Metadata-Version: 2.4
Name: sql-dhost
Version: 0.1.1
Summary: A Python package for generating SQL queries using LLMs
Author-email: Sujan Midatani <sujanmidatani7@gmail.com>
Project-URL: Homepage, https://github.com/sujanMidatani7/sql-dhost
Requires-Python: >=3.10
Description-Content-Type: text/markdown
License-File: LICENSE
Requires-Dist: anthropic>=0.50.0
Requires-Dist: openai>=1.77.0
Requires-Dist: psycopg2>=2.9.10
Requires-Dist: python-dotenv>=1.1.0
Requires-Dist: requests>=2.32.3
Dynamic: license-file

# sql-dhost

**sql-dhost** is a Python utility that integrates SQL database querying with powerful LLMs (like OpenAI, Claude, and Perplexity) to enable natural language to SQL query conversion.
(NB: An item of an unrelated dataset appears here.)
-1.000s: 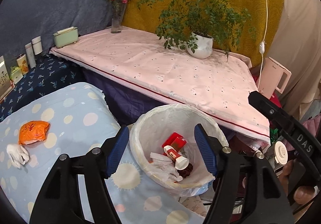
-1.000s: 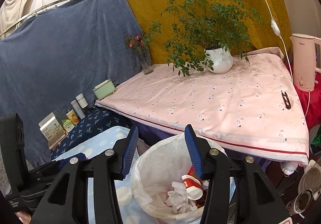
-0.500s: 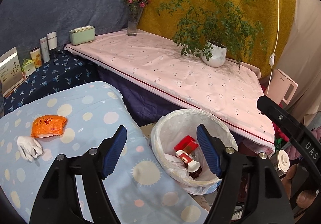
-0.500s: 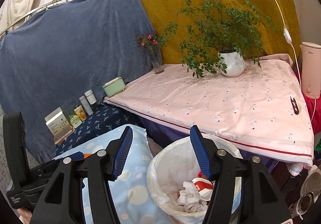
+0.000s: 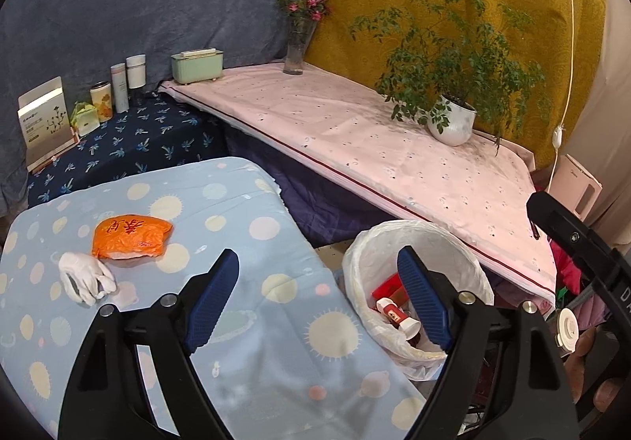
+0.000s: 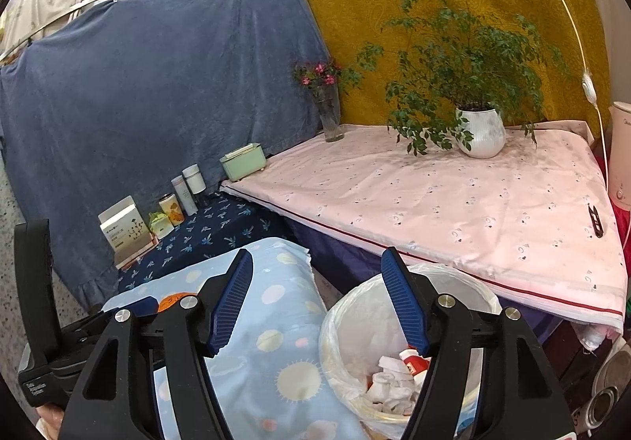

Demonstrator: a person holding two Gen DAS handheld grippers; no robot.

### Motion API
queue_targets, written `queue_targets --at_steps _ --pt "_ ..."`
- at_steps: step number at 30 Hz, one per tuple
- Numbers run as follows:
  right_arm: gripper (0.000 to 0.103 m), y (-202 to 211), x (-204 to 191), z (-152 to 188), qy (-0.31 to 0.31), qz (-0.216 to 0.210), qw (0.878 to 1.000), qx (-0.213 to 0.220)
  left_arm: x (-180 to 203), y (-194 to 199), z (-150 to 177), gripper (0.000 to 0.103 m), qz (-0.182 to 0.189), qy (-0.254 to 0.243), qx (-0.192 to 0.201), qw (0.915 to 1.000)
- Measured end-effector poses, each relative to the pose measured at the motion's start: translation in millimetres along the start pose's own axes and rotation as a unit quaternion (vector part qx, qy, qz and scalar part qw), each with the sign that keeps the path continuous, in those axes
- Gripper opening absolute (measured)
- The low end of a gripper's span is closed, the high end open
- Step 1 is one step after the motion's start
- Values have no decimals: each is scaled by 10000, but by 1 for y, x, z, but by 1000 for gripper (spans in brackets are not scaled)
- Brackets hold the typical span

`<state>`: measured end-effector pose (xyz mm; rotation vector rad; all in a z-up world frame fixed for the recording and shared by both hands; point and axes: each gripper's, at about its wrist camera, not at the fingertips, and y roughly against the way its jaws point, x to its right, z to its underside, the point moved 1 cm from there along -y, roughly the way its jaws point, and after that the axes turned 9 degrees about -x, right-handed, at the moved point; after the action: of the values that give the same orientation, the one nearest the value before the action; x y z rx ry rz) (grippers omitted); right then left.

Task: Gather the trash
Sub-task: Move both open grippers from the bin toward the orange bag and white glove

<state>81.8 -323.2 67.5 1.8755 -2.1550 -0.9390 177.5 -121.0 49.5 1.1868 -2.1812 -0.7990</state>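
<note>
An orange plastic bag (image 5: 132, 236) and a crumpled white glove (image 5: 84, 278) lie on the light-blue dotted cloth (image 5: 244, 227), left of and beyond my left gripper (image 5: 317, 262). Its jaws are opening and hold nothing. A white-lined bin (image 5: 469, 258) stands to the right, below the cloth's edge, and holds a red box (image 5: 388, 288) and a paper cup (image 5: 396, 317). My right gripper (image 6: 317, 262) hangs above the gap between the cloth and the bin (image 6: 343, 306). Its jaws are also opening, with nothing between them. White crumpled trash (image 6: 390, 384) lies in the bin.
A pink-covered table (image 5: 355, 132) behind the bin carries a potted plant (image 5: 451, 120), a flower vase (image 5: 295, 49), a green box (image 5: 197, 65) and a small black tool (image 6: 595, 221). Bottles and cartons (image 5: 118, 88) line a dark blue cloth. A kettle (image 6: 621, 156) stands far right.
Both grippers have drawn back and to the left from the bin, so it now sits right of their jaws. Both pairs of jaws stand wider apart. The bag and glove lie unmoved.
</note>
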Motion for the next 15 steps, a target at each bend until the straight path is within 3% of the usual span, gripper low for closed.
queue_targets --at_steps 15 --pt "66 -20 -53 1 354 -174 9991 -168 -60 6 6 81 -214 470 20 9987"
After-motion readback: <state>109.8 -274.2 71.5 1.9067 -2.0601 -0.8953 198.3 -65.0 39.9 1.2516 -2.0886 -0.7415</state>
It's particularly useful for users who want to interact with databases using plain English.

## 🚀 Features

- 🔌 Easy connection to PostgreSQL databases
- 🤖 Convert natural language questions into SQL using OpenAI, Claude, or Perplexity
- 🧠 Schema-aware LLM prompts
- 🔍 Execute queries and retrieve results programmatically
- ⚙️ Modular design for easy extension

---

## 📦 Installation

Clone the repository and install dependencies:

```bash
git clone https://github.com/sujanMidatani7/sql-dhost.git
cd sql-dhost
pip install uv
uv init
uv venv
uv add -r requirements.txt
```

---

## 🛠️ Usage

### 1. **Basic Setup**

```python
from dhost import PSQLUtil

# PostgreSQL connection string
conn_str = "db_connection_string"

# Initialize PSQLUtil with API keys
psql = PSQLUtil(
    db_connection=conn_str,
    openai_api_key="your-openai-key",
    claude_api_key="your-claude-key",
    perplexity_api_key="your-perplexity-key"
)
```

---

### 2. **Set Schema**

Before generating queries, provide your database schema:

```python
schema = """
Table: users
Columns: id, name, email

Table: orders
Columns: id, user_id, amount, date
"""

psql.set_schema(schema)
```

---

### 3. **Execute Raw SQL Queries**

```python
query = "SELECT * FROM users WHERE id = %s"
results = psql.execute_query(query, params=(1,))
print(results)
```

---

### 4. **Generate SQL from Natural Language**

```python
response = psql.generate_sql_query(
    question="List all users who placed an order above $1000",
    provider="openai",
    llm="gpt-4o",
    max_tokens=500
)

print(response['sql'])
```

---

### 5. **Generate SQL and Execute It**

```python
for output in psql.generate_sql_query_and_execute(
    question="Get all users who made orders in January",
    provider="claude",
    llm="claude-3-opus"
):
    print(output)
```

---

## 🧪 Testing

To run test scripts:

```bash
python test.py
```

Ensure your `.env` or connection config is properly set up before testing.

---

## 🔧 API Reference

### `PSQLUtil.__init__(...)`
Initializes the utility with DB and optional LLM API keys.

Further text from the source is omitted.